“ A lot of people make sports stars out to be some kind of heroes. But if you ask me, people who don’t seek the limelight and risk their personal safety – perhaps even their lives – to save people they don’t know … that separates them as the real heroes.” –Officer Lou Gregoire, Gwinnett County Police Department, outside Atlanta, Georgia
Today, Officer Lou Gregoire is a police helicopter pilot in Gwinnett County – a job in an elite aviation unit that allows him to quickly come to the rescue of fellow officers in any number of bad situations. He’s probably been instrumental in saving more than a few lives and removing a slew of criminals from the streets over the years.
Yet he would never have gotten the chance to do any of that if a truck driver named David Zorn hadn’t stepped in to save Gregoire’s life eight years ago during a traffic stop gone horribly, brutally wrong.
Back in 2000, Zorn – driving an 18-wheeler for the now-defunct Consolidated Freightways on U.S. Interstate 85 in Norcross, Ga., on the outskirts of Atlanta – spotted Gregoire under attack by a man stopped for suspicion of driving while intoxicated
Unbeknownst to Zorn, the man beating on Gregoire was a physical trainer at the local YMCA. The fight had gotten so bad that Gregoire tried resorting to deadly force – yet his Smith and Wesson semi-automatic pistol locked up because the clip ejected during the struggle. Even worse, police backup for Gregoire wasn’t immediately available because all the other officers had been tied up with two shootings and three bar brawls in the area. Dozens of motorists had slowed down to look at the scene as the beleaguered officer fought for his life, but they quickly drove on – leaving Gregoire to whatever fate awaited him.
“The whole time I was fighting him, he kept telling me, ‘I’m not going to jail…you’re making me kill you…since you’re not letting me go, I’m going to have to kill you,’” Gregoire said recently in recalling the incident. He found out later that the same man had assaulted an officer and escaped during a similar DUI stop nearly a year earlier.
Gregoire’s attacker had him pinned on the ground when Zorn arrived – and when Gregoire’s assailant got a look at the 6-foot, 2-inch, 250-pound truck driver coming at him brandishing a large flashlight, he fled. But like a blitzing linebacker, Zorn pursued and caught up to the man – pinning him firmly to the ground until additional police officers finally reached the scene. Gregoire’s assailant eventually received a 10-year prison term for the incident.

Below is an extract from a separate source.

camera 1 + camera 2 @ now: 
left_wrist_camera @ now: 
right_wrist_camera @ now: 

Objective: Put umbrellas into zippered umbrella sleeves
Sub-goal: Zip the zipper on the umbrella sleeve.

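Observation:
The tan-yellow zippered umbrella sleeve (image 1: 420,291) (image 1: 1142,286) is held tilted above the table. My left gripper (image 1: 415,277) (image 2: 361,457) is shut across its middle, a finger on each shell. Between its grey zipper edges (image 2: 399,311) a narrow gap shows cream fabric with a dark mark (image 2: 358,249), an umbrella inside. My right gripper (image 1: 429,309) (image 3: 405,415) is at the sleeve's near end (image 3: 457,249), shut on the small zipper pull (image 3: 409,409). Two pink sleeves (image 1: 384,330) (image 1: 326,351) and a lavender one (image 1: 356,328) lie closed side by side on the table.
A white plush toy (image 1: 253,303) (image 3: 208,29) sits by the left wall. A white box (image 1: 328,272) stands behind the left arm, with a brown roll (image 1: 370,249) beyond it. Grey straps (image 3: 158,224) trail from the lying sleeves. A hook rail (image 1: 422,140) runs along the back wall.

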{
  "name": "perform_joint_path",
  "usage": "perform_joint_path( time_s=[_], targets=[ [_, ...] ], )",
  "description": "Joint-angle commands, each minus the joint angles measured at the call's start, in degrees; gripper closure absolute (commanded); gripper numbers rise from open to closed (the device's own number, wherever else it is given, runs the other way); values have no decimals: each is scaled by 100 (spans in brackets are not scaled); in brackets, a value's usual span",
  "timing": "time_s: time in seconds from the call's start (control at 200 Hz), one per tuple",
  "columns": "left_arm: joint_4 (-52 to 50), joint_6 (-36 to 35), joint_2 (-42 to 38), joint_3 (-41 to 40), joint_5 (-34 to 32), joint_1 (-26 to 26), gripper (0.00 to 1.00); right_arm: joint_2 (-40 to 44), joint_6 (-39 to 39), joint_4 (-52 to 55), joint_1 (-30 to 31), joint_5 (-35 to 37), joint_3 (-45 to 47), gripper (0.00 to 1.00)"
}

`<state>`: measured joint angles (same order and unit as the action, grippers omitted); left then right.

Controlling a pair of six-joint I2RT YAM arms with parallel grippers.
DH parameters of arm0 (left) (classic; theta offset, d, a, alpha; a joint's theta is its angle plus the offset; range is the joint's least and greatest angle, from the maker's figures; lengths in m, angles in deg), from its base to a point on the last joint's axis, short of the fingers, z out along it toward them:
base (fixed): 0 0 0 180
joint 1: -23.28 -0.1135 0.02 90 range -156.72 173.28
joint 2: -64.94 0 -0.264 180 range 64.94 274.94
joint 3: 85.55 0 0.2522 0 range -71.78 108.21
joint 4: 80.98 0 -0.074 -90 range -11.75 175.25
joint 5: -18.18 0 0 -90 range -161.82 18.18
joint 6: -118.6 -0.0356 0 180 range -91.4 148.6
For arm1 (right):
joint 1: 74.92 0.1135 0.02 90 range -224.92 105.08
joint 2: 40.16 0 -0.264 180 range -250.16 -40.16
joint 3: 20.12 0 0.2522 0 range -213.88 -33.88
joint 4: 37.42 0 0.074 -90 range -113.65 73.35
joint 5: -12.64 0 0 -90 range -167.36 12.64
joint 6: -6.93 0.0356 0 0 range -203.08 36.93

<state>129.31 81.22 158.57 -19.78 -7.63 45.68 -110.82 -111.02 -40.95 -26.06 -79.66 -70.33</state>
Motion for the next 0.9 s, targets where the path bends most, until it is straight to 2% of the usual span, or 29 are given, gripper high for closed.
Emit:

Zorn, who is now working as a regional driver for Yellow Transportation, still has a hard time seeing himself as a hero. Rather, he looks at himself as someone who was angry that no one else would stop to help a police officer in trouble. “I guess it was the way I was raised – you help people when they’re in trouble,” he recently said.
For his heroism, Zorn won the Goodyear North America Highway Hero Award in 2000. More importantly, though, is how that recognition changed his life in trucking – especially among his peers.
“Before this incident, I had been driving trucks for 12 years feeling somewhat disconnected from society. You know, it’s just the nature of the job since trucking is so demanding. So I was amazed at how many people knew who I was after I won the Highway Hero award,” he said.
“When I worked for Consolidated, I was routinely driving from Atlanta to the Pacific Northwest. I would be in Seattle or in Portland walking across the yard and co-workers who I didn’t know would smile at me and talk to me just like they knew me,” Zorn recalled. “Then, when I came over to Yellow Transportation a few years later, the same thing was happening.”
Look, I know I’ve referenced Goodyear Tire & Rubber Company’s award in this space more than once. [Nominations for the 2008 award, by the way, are still being accepted through Nov. 30. You can call the Goodyear Hero Hotline at 330-796-8183 or go to www.highwayhero.net and submit your candidate online.]
But this is important – going well beyond the Goodyear marketing that obviously surrounds an award like this. It’s about properly recognizing those truck drivers – the folks doing the real work in this industry – that really go above and beyond the call of duty; who step into the breach time and countless time again when many others that also share the highways do not.
Zorn, for one, sees the program as an encouragement to truck drivers to take more responsibility for helping others. “When this situation came up, it was an opportunity for me to do something for the neighborhood – and my neighborhood is the highway,” he explained.
These selfless acts by drivers – and there are so many, yet few are recognized for them – really go a long way towards changing the stereotypes they suffer under. Just ask Officer Gregoire. “After what David did for me and after meeting the other highway hero nominees at the [Mid America] trucking show [in 2001], I started seeing truck drivers more as professionals who are proud of what they do and how they really do care about their reputations and the safety of others,” he said.
No truer words can be spoken, I think.